Do you think the court victories of 2012 might actually lead to a cooling-off period in what’s been a very litigious period? Is it possible that we might soon be able to go back to disagreeing in working groups and stop paying lawyers?
I hope these victories—and hopefully more victories on appeal—will help break the fever among some rights-holder groups regarding digital uses of books and other copyrighted works. I think time has shown that what libraries are doing in these cases is not disruptive to authors’ and publishers’ legitimate business—that’s why we’re winning all these fair use cases. No one is suggesting that libraries should or would ever stop buying books or licensing access to journals. We spend millions of dollars every year doing just that.

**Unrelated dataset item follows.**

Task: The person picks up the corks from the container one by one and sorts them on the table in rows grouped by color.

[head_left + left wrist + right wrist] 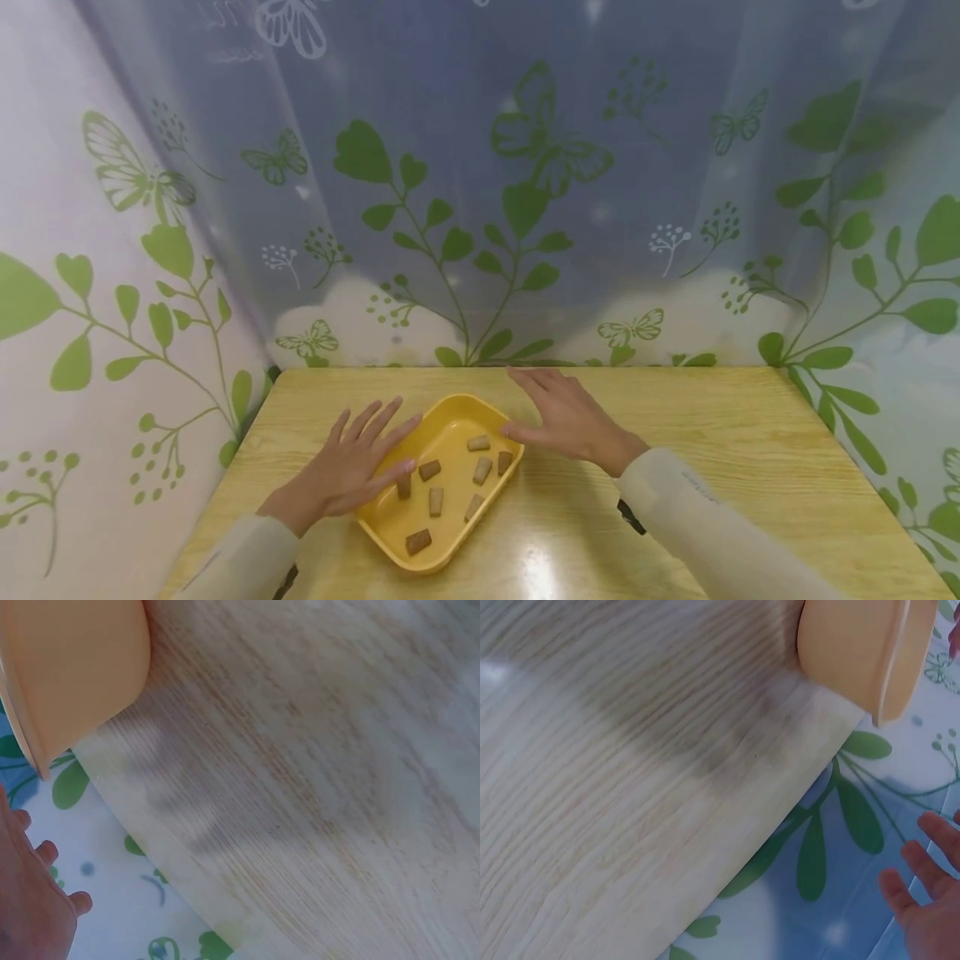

Making books searchable, text-minable, accessible to our print-disabled users, these are library services that supplement and enhance the value of our lawfully obtained collections, and create enormous scholarly and cultural opportunities in the process. Some publishers and authors may imagine a world where they get paid for anything that involves a book, even after it’s sold, and in the digital world it may even be feasible to collaborate with licensing middlemen to make that a reality. But that vision of ubiquitous digital control and monetization would be a nightmare scenario that copyright was never meant to create, and that fair use exists to prevent.
On the flip side, with the courts clearly tilting in libraries’ favor in 2012, has there been any talk about maybe going on offense? The e-book issue comes to mind as a prime example. As public institutions, libraries are not litigious and they rarely go looking for fights—but is it possible that a lawsuit might be just the kind of action needed to break the e-book impasse?
I don’t see libraries going on offense in terms of a litigation campaign, although the e-book situation is so critical for public libraries that I don’t know that I’d rule anything out. In terms of legislation, however, we are definitely going on the offensive on first sale. Meetings are already under way in congressional offices, and we have a great set of allies in the Owners’ Rights Initiative, so we’re confident that we’ll get something good there. And who knows, perhaps a good outcome there will help us do more good things in the future.